Actual villains don’t have claws and fangs to tip us off, like characters in a Disney movie; they don’t even know they’re on team villain, in most cases. Out of ignorance and arrogance, most villains sincerely believe in their paths.
Consider the case of David Coleman, who wrote the Common Core English Language Arts Standards and then snagged the gig of president of the College Board (the group that creates college entrance exams and writes the A.P. standards and tests).
Coleman’s villainy, in my opinion, really boils down to his own blinding pride. As Homeschool Defense Association President Michael Farris smartly said: “I told Mr. Coleman… Just because you have a good idea (homeschooling in my case, Common Core in his case), it doesn’t mean that it is appropriate to force everyone in the country to follow your idea. And that is my central problem with the Common Core and all forms of centralized educational planning.”
It’s strange that Coleman, a non-teacher, a businessman, believed that he held the only vision for what was best for every American child’s education, and also sincerely believed that it was a veddy, veddy good idea to impose it, by unconstitutional means if necessary, on the entire nation.
Just watch the first minute of this video.
He admitted on this film that he went around talking governors into his vision. (It wasn’t the governors who thought of Common Core; it was Coleman. Coleman didn’t realize that governors don’t have constitutional authority to represent voters in creating a national education system.)
But Coleman was so convinced of the superiority of his ideas that he successfully directed their imposition on K-12 schools throughout America, and then successfully altered college entrance exams to match his Common Core. That’s a lot of power in one guy.
That’s a lot of nerve in one guy, too. Where did he get the nerve to defy millions of teachers, years of time-tested tradition, simple logic and all due process? I don’t know.
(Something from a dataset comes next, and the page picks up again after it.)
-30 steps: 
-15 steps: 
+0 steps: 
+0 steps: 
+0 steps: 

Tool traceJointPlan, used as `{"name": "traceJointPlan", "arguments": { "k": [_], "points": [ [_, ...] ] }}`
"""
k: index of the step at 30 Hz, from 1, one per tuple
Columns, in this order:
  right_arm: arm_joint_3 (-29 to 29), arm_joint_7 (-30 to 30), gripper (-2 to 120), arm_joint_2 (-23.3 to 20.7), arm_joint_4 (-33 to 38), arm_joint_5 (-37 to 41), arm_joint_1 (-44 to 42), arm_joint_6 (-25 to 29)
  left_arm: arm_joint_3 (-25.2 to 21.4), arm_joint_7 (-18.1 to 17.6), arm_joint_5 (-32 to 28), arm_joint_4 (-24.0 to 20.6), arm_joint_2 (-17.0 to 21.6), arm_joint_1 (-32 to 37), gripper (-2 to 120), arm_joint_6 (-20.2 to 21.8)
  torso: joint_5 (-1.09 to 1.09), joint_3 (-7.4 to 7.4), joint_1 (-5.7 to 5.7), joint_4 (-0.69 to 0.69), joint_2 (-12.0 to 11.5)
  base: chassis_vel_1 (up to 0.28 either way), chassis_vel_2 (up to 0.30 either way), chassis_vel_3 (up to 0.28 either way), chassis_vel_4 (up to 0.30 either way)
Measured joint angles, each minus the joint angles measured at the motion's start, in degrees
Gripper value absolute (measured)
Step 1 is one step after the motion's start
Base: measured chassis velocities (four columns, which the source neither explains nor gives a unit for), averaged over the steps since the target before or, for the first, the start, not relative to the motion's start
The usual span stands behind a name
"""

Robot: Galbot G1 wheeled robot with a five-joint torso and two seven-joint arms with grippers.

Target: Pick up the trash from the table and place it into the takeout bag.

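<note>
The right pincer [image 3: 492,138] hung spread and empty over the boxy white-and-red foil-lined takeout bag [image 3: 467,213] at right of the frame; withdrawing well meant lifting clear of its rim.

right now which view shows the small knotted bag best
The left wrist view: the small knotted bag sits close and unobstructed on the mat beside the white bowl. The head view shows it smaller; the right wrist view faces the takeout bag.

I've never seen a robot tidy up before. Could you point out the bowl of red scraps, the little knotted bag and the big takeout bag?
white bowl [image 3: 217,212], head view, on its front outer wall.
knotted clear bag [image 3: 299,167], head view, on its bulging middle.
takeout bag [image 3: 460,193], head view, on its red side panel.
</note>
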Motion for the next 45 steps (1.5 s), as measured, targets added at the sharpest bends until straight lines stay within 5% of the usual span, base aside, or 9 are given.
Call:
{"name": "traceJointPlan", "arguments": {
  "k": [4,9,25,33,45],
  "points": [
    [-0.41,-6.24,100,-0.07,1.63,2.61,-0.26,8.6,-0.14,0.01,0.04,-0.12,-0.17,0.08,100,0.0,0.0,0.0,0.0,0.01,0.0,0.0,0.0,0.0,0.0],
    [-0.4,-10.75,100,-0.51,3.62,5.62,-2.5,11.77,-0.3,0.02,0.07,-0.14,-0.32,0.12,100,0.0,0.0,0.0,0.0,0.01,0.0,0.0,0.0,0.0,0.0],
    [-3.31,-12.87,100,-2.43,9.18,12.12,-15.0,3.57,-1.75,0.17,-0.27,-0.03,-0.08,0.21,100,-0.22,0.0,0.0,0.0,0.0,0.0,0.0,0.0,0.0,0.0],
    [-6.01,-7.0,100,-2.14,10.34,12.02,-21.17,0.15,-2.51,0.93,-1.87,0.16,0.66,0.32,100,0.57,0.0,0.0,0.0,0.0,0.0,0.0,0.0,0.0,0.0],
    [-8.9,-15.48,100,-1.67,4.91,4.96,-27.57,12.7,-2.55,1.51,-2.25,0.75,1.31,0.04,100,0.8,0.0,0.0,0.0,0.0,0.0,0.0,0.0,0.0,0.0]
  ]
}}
The purpose of my post today is to share what they have said.
Tampio’s and Greene’s reviews clarify what’s wrong with Coleman’s Common Core vision: 1) Faulty, narrow assumptions in the actual standards 2) The restrictiveness; in other words, even if the standards weren’t faulty, they are one person’s vision: we’re all stuck with his One True Vision. Nobody else gets a voice.
1. Places “tight restrictions on what may be thought — or at least what may be expressed to earn teacher approval, high grades and good test scores.”
2. “Expects students to answer questions by merely stringing together key words in the text before them. This does not teach philosophy or thinking; it teaches the practice of rote procedures, conformity and obedience.”
3. Minimally discusses historical context or outside sources that may make material come alive. “For instance, he suggests that teachers ask students, “What word does Lincoln use most often in the address?” rather than, say, discuss the Civil War.”
4. “Discourages students from making connections between ideas, texts or events in the world — in a word, from thinking. Students are not encouraged to construct knowledge and understanding; they must simply be adept at repeating it.”
5. Imposes Coleman’s philosophy of education across all subjects. [Coleman]observes, “ ‘Similar work could be done for texts … in other areas such as social studies, history, science and technical subjects.’ Like a chef’s signature flavor, Coleman’s philosophy of education permeates the myriad programs that the College Board runs.”
6. Copies China’s test-centric system. “U.S. schools have educated many successful intellectuals, artists and inventors. By contrast, the Chinese model of education emphasizes rigorous standards and high-stakes tests, pre-eminently the gaokao college entrance exam. Chinese policymakers rue, however, how this education culture stifles creativity, curiosity and entrepreneurship. The Common Core will lead us to the same trap. Educators should not discard what has made the U.S. a hotbed of innovation and entrepreneurship.”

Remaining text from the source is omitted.